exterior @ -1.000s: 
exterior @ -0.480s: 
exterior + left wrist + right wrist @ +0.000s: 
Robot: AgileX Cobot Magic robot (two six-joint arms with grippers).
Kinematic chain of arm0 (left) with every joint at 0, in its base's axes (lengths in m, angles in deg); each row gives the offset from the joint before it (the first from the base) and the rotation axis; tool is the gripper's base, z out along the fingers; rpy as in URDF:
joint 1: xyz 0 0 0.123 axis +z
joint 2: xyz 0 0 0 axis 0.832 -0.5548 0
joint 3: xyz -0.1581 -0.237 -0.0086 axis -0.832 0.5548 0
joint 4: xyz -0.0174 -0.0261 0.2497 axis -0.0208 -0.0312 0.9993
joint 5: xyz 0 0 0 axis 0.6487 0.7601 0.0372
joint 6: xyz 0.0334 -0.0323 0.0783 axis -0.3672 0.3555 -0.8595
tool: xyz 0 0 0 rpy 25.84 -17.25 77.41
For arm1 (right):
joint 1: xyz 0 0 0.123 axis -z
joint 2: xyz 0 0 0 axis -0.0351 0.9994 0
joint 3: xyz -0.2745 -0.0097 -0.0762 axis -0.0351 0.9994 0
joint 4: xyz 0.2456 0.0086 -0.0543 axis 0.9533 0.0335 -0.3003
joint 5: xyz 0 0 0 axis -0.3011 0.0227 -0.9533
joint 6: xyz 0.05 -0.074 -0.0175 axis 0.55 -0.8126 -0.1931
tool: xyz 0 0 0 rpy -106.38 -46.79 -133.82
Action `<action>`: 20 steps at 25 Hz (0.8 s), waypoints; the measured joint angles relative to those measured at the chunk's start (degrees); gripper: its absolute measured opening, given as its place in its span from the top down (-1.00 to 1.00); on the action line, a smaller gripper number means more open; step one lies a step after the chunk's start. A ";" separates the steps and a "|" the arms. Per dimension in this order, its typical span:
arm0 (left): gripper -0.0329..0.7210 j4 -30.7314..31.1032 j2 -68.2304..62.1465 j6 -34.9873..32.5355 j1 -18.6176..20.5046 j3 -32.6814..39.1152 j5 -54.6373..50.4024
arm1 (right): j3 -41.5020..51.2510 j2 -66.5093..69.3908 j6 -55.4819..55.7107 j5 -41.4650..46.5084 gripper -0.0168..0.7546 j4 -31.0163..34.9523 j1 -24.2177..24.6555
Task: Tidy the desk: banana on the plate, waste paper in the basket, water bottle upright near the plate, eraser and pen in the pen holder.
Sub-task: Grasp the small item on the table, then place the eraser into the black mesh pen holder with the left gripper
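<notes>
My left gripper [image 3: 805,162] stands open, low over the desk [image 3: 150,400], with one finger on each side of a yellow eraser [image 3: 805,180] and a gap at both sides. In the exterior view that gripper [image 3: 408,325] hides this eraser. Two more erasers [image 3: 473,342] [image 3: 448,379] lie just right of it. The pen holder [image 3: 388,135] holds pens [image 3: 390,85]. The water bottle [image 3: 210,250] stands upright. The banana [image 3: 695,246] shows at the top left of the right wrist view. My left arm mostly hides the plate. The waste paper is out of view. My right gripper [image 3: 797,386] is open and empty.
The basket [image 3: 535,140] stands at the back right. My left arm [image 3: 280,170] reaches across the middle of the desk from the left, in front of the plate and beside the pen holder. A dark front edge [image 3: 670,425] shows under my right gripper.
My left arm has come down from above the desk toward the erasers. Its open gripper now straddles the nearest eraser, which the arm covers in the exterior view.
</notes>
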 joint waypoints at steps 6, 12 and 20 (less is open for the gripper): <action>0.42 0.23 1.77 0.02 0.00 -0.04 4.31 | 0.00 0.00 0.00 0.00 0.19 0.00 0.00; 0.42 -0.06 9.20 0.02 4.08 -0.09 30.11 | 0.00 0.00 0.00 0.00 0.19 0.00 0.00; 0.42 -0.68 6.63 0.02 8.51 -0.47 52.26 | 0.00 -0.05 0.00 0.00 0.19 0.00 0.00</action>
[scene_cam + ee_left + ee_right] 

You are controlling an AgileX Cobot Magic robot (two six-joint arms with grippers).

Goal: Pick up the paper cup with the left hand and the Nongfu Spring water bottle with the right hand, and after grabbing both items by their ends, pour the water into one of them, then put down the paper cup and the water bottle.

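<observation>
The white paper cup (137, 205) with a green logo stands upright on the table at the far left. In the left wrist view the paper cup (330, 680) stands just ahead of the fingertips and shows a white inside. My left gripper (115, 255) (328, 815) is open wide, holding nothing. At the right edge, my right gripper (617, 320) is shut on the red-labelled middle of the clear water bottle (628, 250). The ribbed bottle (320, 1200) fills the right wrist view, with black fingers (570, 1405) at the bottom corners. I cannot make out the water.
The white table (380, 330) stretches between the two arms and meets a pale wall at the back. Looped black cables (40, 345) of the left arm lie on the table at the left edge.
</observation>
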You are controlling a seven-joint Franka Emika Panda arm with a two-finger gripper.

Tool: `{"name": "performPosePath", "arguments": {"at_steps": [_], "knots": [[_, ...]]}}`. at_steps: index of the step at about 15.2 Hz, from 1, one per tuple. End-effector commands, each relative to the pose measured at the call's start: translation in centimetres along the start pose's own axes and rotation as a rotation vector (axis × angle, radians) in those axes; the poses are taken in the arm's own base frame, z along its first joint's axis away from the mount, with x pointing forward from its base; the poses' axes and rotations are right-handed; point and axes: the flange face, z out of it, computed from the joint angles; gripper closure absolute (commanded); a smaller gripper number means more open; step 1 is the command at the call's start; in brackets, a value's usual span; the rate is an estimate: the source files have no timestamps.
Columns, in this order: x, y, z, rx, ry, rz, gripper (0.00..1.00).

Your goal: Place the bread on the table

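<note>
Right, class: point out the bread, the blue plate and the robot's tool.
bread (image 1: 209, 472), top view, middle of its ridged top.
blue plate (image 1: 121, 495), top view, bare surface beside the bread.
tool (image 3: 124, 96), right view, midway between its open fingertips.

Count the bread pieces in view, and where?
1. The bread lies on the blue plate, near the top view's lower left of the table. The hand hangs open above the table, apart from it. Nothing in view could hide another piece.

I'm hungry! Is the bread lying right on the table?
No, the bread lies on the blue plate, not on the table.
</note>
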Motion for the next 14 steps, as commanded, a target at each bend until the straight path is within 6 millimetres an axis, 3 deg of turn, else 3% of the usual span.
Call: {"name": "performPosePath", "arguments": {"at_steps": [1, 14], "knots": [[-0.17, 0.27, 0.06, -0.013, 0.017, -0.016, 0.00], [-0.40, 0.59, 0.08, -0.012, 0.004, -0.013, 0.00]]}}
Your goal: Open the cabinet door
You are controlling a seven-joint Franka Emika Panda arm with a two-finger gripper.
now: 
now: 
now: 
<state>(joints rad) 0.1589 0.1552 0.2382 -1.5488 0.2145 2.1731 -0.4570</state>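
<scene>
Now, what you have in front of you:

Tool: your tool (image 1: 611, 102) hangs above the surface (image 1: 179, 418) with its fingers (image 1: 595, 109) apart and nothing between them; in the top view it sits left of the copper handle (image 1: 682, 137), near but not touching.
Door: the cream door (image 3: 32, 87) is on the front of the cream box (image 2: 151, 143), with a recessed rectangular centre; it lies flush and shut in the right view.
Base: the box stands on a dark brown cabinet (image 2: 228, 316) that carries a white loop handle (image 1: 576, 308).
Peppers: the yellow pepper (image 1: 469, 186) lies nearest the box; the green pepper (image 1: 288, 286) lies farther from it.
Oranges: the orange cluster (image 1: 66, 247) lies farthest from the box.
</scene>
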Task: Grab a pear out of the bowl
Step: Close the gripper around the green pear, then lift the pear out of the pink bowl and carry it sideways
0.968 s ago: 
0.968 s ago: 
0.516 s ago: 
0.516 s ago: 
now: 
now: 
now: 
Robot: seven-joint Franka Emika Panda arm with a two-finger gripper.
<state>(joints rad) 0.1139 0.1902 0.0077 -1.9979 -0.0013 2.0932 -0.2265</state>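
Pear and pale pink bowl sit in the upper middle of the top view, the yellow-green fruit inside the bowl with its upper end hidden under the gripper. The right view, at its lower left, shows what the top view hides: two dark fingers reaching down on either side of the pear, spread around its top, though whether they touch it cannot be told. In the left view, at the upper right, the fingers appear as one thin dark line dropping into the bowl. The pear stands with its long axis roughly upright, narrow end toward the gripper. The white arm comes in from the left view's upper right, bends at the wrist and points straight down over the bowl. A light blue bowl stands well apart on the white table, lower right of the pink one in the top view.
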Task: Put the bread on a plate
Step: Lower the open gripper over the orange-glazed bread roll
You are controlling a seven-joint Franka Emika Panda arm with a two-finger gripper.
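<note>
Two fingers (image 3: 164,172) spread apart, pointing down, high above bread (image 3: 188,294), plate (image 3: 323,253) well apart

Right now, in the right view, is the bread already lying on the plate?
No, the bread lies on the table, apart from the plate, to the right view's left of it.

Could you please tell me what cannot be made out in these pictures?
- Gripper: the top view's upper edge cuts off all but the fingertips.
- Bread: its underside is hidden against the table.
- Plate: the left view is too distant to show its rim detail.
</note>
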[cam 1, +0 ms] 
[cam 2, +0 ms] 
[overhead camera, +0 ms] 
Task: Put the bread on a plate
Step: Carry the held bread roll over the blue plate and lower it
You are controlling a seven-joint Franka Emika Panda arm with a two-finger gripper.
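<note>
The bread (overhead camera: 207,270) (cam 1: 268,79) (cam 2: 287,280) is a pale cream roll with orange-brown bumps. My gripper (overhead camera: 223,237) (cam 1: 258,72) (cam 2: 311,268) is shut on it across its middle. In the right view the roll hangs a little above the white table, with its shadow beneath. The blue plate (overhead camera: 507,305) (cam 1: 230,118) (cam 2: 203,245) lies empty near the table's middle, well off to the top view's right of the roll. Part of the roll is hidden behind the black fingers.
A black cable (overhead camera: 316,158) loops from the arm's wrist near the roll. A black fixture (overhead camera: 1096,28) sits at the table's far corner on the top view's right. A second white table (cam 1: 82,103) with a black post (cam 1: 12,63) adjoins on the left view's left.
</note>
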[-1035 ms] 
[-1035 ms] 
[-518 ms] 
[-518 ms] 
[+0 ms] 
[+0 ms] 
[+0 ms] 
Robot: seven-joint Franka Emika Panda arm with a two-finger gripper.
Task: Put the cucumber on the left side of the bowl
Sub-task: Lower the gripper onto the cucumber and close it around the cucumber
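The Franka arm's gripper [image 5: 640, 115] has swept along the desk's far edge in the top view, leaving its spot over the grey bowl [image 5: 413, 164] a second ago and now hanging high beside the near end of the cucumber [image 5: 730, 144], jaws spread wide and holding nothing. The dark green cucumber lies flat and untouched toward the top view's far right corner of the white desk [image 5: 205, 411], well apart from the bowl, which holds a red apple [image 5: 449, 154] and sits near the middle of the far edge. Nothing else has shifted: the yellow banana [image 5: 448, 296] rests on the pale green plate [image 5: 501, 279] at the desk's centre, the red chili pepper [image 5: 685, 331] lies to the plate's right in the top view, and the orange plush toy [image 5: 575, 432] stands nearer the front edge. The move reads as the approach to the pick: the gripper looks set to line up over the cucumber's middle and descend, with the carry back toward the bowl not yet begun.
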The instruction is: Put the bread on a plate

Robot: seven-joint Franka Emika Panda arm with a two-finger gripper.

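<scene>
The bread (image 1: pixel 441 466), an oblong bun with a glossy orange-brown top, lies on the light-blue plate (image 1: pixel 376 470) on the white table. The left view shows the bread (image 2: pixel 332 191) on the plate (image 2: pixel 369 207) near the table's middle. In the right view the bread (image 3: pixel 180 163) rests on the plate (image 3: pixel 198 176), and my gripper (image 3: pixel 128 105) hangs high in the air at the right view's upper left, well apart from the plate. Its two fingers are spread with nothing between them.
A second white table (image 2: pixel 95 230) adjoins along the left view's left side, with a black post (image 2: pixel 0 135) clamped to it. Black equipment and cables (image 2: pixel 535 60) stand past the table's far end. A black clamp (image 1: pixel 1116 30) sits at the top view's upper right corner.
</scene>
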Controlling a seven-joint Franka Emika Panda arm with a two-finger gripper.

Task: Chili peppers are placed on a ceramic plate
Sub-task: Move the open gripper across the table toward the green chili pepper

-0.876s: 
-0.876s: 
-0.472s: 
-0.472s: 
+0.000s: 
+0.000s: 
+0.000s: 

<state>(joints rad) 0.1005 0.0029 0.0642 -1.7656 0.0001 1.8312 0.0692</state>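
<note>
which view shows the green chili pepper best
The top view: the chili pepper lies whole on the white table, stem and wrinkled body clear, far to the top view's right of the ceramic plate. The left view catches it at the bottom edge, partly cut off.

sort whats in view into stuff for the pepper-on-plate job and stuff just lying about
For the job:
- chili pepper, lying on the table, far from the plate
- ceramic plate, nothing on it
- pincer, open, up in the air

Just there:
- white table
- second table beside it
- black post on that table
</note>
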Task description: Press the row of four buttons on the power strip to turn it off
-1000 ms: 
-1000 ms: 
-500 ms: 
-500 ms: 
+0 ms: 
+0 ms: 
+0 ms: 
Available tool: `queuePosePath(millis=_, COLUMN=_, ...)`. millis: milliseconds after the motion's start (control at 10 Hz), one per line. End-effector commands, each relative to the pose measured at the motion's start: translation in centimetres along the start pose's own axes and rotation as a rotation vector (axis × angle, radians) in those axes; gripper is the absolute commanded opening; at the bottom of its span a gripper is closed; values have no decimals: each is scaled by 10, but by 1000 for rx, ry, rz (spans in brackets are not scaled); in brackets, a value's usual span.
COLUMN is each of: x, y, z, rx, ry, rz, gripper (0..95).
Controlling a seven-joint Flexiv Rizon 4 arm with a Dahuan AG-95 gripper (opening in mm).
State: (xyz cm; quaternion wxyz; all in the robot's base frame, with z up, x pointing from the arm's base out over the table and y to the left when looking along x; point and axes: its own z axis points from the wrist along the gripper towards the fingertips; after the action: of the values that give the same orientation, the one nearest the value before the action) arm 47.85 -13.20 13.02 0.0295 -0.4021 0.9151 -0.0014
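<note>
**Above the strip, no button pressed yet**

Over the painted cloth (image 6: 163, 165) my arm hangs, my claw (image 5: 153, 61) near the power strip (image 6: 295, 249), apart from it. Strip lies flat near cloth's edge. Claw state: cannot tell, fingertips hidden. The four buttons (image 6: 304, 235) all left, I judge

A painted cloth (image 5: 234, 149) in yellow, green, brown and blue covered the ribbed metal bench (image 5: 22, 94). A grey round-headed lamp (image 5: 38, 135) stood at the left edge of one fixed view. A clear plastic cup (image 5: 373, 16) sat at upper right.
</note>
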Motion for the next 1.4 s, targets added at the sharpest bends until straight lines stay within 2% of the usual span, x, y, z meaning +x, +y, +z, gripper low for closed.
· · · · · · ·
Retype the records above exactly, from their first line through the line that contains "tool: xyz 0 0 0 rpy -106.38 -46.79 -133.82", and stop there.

▶ _SOLUTION FOR THIS PROBLEM_
exterior @ -1.000s: 
exterior @ -0.480s: 
exterior + left wrist + right wrist @ +0.000s: 
Robot: AgileX Cobot Magic robot (two six-joint arms with grippers).
Kinematic chain of arm0 (left) with every joint at 0, in its base's axes (lengths in m, angles in deg); each row gives the offset from the joint before it (the first from the base) and the rotation axis; tool is the gripper's base, z out along the fingers; rpy as in URDF:
joint 1: xyz 0 0 0.123 axis +z
joint 2: xyz 0 0 0 axis 0.832 -0.5548 0
joint 3: xyz -0.1581 -0.237 -0.0086 axis -0.832 0.5548 0
joint 4: xyz -0.0174 -0.0261 0.2497 axis -0.0208 -0.0312 0.9993
joint 5: xyz 0 0 0 axis 0.6487 0.7601 0.0372
joint 6: xyz 0.0334 -0.0323 0.0783 axis -0.3672 0.3555 -0.8595
tool: xyz 0 0 0 rpy 25.84 -17.25 77.41
For arm1 (right):
joint 1: xyz 0 0 0.123 axis -z
joint 2: xyz 0 0 0 axis -0.0351 0.9994 0
joint 3: xyz -0.2745 -0.0097 -0.0762 axis -0.0351 0.9994 0
joint 4: xyz 0.2456 0.0086 -0.0543 axis 0.9533 0.0335 -0.3003
joint 5: xyz 0 0 0 axis -0.3011 0.0227 -0.9533
joint 6: xyz 0.05 -0.074 -0.0175 axis 0.55 -0.8126 -0.1931
tool: xyz 0 0 0 rpy -106.38 -46.79 -133.82

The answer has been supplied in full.